You will want to update the action with your own thing. I use my own iplock
tool here. The command I use in the action:
actionban = /usr/sbin/iplock -s named -b <ip>
By default, fail2ban uses iptables
directly. Search their actions to see how it's done.
Don't Be the Source of Amplification
You should block requests where the source UDP port is less than 1024. These are not valid. If you offer a server, port 53 will be a destination port, not source.
iptables -I INPUT 123 -i eth0 -p udp -m udp --sport 0:1023 -j DROP
WARNING: replace the position (123) with the correct number!
This rule says that for any incoming UDP packet on eth0
, which has a source port between 0 and 1023, drop the packet. This prevents someone from using your DNS server for amplification. However, it does not protect your own server from amplification from others. Note that even with the proper allow-recursion
setup, you would not prevent an amplification attack if the attacker properly selects one of your domain names for the attack.
Note: if you specify a different nameserver to resolve domain names on your computer, you may want to open those connections before you block everything from port 0 to 1023. This would be something like so:
iptables -I INPUT 123 -i eth0 -p udp -m udp --sport 53 -s 8.8.8.8 \
-d <your-static-ip> -j ACCEPT
This is the returned data from the nameserver 8.8.8.8, which you probably want to receive. It is not likely that your provider or some other official nameserver would be the direct source of a UDP attack. If you do not have a static IP address, you do not have to include the -d
option.
However, it is probably a lot better to use the ESTABLISHED
feature which is now available for UDP messages (it has been for a while now, but I remember a time when that was not available...):
iptables -I INPUT 123 -i eth0 -p udp -m state \
--state ESTABLISHED,RELATED -m udp -d <your-static-ip> -j ACCEPT
This means you'll automatically accept answers from your domain nameserver provider since the firewall will know you sent a request and you want to accept replies. This rule has to appear before the DROP
rule above.
Drop Unwanted Requests Early
Obviously, having BIND accept all those requests with peacecorps.gov
is not something anyone wants. You can actually block those directly in your firewall. This works because UDP packets are not encrypted so the domain name is visible.
Here is a rule one can use to block those domain name requests:
sudo iptables -I INPUT 123 -i eno1 -p udp -m udp --dport 53 \
-m string --hex-string "|0A|peacecorps|03|gov|" --algo bm -j DROP
Obviously, if your DNS has any domain or sub-domain including "peacecorps.gov" then it should not use that iptables
rule. For most of us, though it should be rare.
The --hex-string
option allows you to specify a string. The way it is defined in the UDP packet uses a form of P-string (size + data). Since "peacecorps" is 10 character long, we put 0x0A just before it. Again, the "gov" is three letters so we use 0x03. If we were to use the string "peacecorps.gov", it wouldn't work since the period would not match the 0x03 byte. The first size is optional, though (although you'd match anything that looks the same such as "bestpeacecorps").

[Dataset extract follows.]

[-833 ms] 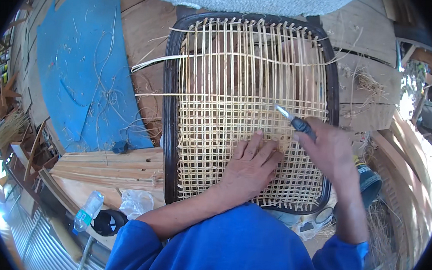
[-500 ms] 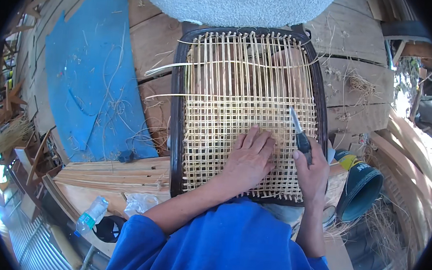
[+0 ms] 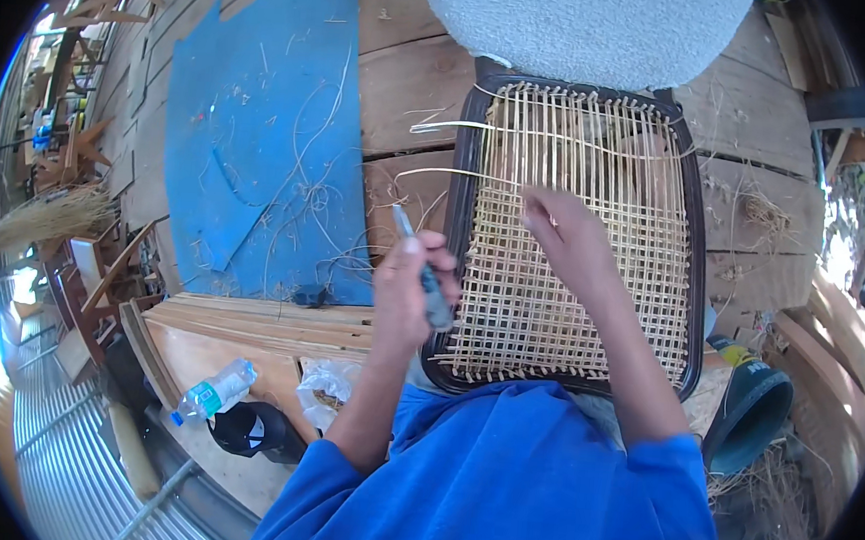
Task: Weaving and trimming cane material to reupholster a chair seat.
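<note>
A dark-framed panel with a woven cane lattice lies before me, closely woven in its near part and mostly lengthwise strands at the far end. Just off its left edge, my left hand is closed round the dark handle of a knife, whose blade points away from me. My right hand hovers over the weave's left-middle part, its fingers bent and blurred by motion. Close to its fingertips, a loose cane strand sticks out past the frame's left side. Another cane end juts out farther away.
At left, a blue sheet bears fibre scraps. Nearer me are a plastic bottle, a black round object and a plastic bag. A dark bucket lies tipped at right; a pale padded piece adjoins the panel's far end.
The knife has passed from my right hand to my left. My left hand has left the weave for the frame's left side, and my right has moved farther up the lattice. The view has shifted left.
</note>
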Tool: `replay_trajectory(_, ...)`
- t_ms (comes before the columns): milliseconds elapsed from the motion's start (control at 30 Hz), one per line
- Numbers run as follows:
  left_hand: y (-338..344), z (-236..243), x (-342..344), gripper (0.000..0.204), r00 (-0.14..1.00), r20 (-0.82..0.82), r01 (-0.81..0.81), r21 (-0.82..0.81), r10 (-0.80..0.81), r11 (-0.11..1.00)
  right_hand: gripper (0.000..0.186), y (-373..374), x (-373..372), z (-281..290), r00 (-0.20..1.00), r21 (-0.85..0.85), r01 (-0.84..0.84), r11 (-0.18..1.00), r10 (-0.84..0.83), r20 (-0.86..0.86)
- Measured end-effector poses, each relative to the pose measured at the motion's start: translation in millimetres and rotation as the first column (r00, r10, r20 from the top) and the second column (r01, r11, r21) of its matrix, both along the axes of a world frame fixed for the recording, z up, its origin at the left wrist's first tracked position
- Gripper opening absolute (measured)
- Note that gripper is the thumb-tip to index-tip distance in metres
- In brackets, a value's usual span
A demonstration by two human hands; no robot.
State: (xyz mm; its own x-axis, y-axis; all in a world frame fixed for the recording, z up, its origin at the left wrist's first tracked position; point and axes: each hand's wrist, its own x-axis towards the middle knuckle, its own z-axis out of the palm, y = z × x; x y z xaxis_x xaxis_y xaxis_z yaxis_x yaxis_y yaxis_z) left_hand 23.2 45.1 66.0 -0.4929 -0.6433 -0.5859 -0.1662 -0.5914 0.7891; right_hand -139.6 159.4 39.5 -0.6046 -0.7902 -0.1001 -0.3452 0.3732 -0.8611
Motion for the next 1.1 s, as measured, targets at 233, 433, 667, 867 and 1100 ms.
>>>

Having such a rule will save your domain name service a ton of totally unwanted traffic.
Update: Although the attack stopped about two weeks after I posted my question, the "peacecorps.gov" issue still happens about 10 times a day.
Source: https://defragged.org/2020/05/20/tips-and-tricks-blocking-dns-requests-via-iptables/
Debugging You DNS
In order to see what query your DNS server receives and replies to, you can run the following commands in your console:
sudo rndc querylog
Now look at the logs, usually here:
less /var/log/named.log
Look at the bottom (hit G in less
) and you should start seeing queries from remote IPs. The logs include the domain name being checked. It's very practical, especially if you missed entering some of your own domain names in your secondary or tertiary DNS.